When I finally decided I wanted to use analytics, I knew it had to be Umami. I've been using Umami on my wiki website The Homelab Wiki for a few years already. It's a perfect solution.
What I wanted from Analytics
- Simple one page view of everything I need to know
- Analytics software I can self host with Docker
- Easy to setup
- Simple navigation and implementation
- Privacy for the users of the site
Umami is a simple, easy to use, self-hosted web analytics solution. The goal is to provide you with a friendlier, privacy-focused alternative to Google Analytics and a free, open-sourced alternative to paid solutions. Umami collects only the metrics you care about and everything fits on a single page.

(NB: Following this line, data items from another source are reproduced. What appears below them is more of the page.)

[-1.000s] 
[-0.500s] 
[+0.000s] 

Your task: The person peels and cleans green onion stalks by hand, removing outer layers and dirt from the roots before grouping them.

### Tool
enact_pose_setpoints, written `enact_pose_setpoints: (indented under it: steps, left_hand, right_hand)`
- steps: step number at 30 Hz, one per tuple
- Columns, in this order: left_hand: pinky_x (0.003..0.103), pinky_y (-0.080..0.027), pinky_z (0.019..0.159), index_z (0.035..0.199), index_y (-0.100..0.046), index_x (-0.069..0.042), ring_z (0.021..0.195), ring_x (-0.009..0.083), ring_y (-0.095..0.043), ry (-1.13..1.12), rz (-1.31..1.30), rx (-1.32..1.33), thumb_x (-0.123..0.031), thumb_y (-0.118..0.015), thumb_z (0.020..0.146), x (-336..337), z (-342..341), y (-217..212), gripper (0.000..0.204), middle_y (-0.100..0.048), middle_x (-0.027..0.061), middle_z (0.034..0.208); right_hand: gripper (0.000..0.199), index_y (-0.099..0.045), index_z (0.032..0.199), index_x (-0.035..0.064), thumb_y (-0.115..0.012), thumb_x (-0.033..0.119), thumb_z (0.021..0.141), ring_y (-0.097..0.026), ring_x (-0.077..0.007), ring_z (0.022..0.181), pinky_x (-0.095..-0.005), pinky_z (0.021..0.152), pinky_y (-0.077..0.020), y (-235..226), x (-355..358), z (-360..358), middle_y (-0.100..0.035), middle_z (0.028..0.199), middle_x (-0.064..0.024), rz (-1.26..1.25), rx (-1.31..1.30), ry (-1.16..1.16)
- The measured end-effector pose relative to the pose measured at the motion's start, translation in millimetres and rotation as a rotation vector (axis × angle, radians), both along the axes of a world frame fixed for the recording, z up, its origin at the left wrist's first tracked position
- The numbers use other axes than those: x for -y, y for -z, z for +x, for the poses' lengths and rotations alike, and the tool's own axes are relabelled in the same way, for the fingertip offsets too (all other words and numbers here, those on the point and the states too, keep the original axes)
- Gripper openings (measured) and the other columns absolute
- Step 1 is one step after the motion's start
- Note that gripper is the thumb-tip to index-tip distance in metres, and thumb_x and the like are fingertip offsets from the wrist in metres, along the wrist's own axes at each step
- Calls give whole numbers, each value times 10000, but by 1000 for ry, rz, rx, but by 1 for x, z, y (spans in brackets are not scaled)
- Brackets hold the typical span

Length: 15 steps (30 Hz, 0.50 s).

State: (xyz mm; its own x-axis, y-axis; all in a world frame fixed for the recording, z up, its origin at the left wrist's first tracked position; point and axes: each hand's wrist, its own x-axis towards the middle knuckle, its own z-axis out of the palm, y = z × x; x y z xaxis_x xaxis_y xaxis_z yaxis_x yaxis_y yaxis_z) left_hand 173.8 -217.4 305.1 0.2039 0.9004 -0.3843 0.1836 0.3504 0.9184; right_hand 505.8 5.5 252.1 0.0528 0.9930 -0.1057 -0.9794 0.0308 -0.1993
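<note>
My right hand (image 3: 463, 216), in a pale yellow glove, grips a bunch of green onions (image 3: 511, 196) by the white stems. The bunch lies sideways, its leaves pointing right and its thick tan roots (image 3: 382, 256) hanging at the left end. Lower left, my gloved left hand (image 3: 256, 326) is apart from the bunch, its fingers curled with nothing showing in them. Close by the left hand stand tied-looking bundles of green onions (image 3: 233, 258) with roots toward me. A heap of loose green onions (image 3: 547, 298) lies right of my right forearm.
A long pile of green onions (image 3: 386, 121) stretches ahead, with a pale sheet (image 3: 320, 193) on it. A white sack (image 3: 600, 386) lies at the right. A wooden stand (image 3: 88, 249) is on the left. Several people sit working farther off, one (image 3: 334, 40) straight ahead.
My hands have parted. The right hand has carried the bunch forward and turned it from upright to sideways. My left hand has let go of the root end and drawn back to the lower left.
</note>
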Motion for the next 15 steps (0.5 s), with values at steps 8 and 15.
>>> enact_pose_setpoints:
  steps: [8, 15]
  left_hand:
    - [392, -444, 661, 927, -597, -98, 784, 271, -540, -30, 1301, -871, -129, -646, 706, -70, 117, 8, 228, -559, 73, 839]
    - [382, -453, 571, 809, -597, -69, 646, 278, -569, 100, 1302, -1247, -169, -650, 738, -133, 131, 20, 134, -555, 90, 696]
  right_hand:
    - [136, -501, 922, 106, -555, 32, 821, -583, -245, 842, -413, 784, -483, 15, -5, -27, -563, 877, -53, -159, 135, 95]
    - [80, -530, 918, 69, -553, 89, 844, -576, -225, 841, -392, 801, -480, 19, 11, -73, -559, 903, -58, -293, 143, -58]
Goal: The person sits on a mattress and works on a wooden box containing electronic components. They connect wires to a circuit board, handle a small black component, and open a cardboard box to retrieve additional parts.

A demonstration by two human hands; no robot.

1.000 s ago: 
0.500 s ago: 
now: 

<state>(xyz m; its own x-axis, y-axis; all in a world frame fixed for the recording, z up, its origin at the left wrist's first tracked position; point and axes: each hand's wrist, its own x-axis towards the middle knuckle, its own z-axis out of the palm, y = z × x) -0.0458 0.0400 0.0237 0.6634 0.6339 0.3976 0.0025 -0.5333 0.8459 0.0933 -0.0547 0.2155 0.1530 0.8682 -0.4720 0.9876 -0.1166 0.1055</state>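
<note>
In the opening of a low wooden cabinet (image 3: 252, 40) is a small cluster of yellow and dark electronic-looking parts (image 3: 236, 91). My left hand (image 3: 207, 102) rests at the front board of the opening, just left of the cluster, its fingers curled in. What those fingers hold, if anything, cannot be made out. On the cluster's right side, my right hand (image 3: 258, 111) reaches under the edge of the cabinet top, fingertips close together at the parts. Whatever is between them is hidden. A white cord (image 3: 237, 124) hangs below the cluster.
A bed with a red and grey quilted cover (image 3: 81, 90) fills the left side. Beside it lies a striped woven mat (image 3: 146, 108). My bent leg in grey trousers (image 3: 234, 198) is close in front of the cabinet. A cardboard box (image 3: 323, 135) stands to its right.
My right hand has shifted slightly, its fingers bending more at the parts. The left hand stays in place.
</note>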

You can view a live demo here.
Here is a user friendly way to install Unami assuming you are already familiar with Docker and have it installed on your host machine.
- Install Filebrowser (if you want to cheat and not use CLI)
version: "2.1" services: filebrowser: image: hurlenko/filebrowser:latest container_name: filebrowser environment: - FB_BASEURL=/f volumes: - /:/data - /docker/filebrowser:/config ports: - 8081:8080 restart: unless-stopped
2. Create the schema.postgresql.sql file and place it in /docker/umami
Paste the following into the schema.postgresql.sql file.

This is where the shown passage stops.